Tally the lines of the entries in which the string "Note" occurs, and say only how many.

PROVIDED INFORMATION:
------------------------------------------------

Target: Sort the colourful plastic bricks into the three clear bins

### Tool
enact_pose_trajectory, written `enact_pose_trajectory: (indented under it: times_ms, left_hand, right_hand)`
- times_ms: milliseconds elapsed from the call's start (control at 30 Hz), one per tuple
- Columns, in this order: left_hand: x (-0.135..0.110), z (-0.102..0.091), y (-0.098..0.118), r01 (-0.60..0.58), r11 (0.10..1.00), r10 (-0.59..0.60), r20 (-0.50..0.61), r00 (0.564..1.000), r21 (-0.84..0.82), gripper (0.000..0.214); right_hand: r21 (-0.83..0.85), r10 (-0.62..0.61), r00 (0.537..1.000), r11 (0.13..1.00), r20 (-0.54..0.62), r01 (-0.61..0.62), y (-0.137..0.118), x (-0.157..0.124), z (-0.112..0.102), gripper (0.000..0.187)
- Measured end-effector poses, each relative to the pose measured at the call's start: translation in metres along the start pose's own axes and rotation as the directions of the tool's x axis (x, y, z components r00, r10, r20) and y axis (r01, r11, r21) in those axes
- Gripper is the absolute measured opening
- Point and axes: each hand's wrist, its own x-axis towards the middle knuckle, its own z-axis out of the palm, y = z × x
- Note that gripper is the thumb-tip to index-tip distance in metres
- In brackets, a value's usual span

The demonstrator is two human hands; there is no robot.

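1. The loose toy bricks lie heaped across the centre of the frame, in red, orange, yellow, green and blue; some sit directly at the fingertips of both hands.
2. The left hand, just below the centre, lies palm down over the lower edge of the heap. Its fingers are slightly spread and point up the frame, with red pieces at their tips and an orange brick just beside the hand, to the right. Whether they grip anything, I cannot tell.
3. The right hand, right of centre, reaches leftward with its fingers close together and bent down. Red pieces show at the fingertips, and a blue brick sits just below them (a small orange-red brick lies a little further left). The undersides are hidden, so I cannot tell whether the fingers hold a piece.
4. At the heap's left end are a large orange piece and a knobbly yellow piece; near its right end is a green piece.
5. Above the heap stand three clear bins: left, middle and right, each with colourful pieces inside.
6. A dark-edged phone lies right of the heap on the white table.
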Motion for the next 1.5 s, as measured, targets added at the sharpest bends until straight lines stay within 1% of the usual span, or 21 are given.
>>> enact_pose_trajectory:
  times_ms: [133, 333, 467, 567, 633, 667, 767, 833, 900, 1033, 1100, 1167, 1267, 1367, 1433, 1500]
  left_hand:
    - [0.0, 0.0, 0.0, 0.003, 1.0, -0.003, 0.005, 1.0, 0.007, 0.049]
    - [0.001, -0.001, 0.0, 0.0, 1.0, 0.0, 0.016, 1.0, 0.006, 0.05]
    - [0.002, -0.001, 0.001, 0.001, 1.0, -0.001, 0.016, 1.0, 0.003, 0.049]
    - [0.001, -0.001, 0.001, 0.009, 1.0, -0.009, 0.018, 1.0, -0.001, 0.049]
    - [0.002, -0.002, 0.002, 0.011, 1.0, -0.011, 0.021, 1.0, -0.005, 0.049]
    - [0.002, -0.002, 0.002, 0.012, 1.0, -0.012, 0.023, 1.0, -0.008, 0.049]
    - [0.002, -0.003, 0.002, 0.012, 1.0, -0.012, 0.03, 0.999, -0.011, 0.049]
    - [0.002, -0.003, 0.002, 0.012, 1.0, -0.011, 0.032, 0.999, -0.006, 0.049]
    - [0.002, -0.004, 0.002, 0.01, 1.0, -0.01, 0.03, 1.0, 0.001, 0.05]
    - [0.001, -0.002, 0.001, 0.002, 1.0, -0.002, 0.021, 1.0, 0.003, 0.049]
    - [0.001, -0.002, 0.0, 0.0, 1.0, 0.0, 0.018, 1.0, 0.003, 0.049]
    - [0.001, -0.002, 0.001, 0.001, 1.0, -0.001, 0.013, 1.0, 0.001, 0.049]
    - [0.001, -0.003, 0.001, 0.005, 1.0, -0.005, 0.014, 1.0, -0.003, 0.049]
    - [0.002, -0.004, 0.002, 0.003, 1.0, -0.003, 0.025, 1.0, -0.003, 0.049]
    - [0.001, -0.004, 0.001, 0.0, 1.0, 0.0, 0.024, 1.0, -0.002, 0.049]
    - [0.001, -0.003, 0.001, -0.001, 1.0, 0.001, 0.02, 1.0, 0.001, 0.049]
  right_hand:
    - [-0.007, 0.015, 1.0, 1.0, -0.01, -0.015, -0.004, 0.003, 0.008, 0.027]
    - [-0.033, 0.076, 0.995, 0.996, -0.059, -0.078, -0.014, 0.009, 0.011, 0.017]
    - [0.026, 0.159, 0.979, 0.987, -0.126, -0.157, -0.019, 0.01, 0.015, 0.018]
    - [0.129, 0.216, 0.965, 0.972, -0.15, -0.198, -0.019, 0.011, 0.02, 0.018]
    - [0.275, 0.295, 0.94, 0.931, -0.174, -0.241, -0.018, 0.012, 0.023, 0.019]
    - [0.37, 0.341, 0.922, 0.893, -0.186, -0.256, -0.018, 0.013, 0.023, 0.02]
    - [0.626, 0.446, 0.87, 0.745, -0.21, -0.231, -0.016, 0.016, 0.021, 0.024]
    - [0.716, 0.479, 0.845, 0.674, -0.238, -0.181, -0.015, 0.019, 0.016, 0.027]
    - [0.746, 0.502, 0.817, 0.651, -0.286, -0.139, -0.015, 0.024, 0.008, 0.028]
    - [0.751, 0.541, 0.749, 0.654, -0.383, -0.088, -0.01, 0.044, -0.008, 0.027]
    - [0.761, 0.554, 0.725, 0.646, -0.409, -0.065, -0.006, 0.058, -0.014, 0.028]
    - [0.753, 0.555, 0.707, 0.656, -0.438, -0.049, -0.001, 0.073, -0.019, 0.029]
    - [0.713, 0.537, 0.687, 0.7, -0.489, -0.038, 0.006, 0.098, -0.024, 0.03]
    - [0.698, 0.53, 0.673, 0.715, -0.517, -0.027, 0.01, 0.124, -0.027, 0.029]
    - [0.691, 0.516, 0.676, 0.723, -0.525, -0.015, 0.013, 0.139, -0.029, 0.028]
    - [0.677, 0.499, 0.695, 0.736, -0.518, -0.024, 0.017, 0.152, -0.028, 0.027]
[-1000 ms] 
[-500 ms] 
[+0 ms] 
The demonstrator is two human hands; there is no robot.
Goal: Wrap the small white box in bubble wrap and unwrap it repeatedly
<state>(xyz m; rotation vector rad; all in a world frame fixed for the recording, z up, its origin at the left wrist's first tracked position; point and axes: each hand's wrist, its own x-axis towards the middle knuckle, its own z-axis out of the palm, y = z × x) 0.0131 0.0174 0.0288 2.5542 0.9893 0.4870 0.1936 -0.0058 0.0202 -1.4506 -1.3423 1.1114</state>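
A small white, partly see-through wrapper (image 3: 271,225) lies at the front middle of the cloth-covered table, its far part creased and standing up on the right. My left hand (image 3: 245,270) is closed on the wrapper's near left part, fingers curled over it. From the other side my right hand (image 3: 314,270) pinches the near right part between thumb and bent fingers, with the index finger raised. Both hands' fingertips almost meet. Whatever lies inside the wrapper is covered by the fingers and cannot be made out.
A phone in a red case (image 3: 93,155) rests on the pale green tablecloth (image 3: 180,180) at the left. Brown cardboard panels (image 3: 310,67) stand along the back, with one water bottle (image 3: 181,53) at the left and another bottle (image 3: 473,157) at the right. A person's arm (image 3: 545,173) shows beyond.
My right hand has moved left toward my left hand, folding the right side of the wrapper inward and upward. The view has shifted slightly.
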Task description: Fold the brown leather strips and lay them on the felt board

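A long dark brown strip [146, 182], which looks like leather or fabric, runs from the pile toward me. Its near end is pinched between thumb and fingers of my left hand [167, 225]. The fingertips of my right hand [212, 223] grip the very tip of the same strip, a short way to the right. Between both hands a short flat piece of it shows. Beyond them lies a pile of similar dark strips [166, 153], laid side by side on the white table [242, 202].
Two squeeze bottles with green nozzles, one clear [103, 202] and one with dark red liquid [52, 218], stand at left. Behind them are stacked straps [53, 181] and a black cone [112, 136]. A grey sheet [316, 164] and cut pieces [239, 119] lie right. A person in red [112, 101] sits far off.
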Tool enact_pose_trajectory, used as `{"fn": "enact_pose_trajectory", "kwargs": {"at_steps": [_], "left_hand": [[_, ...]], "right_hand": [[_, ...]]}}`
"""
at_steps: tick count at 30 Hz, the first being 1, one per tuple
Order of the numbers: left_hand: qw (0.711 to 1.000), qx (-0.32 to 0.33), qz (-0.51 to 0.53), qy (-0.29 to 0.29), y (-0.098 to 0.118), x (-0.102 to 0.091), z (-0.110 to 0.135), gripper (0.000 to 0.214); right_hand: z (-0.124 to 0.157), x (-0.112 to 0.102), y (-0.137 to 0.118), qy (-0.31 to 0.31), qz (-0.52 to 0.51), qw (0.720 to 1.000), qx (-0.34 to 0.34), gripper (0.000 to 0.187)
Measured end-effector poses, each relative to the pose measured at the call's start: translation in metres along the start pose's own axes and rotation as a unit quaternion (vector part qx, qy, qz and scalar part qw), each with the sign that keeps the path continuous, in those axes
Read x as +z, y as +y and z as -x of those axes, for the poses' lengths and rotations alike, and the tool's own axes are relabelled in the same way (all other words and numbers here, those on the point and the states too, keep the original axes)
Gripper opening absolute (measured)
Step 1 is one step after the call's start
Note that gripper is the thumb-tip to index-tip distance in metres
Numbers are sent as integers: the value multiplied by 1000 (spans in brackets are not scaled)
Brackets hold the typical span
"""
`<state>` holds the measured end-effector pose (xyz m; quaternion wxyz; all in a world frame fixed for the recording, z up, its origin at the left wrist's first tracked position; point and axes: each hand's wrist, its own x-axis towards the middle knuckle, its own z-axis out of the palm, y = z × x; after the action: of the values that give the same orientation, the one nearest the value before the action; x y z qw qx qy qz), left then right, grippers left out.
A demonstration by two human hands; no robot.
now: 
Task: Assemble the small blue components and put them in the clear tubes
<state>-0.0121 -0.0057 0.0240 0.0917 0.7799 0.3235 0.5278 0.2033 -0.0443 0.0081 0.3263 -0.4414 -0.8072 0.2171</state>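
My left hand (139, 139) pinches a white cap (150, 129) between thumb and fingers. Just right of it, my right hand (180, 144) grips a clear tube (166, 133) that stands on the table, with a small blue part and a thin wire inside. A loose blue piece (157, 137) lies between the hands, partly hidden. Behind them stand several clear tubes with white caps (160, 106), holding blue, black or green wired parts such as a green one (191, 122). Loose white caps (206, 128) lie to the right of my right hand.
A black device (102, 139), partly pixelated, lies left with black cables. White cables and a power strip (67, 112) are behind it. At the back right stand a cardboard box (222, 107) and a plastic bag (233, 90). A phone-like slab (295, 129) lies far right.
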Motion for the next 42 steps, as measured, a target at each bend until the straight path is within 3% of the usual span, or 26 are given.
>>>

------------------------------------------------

WRITTEN RESPONSE: 2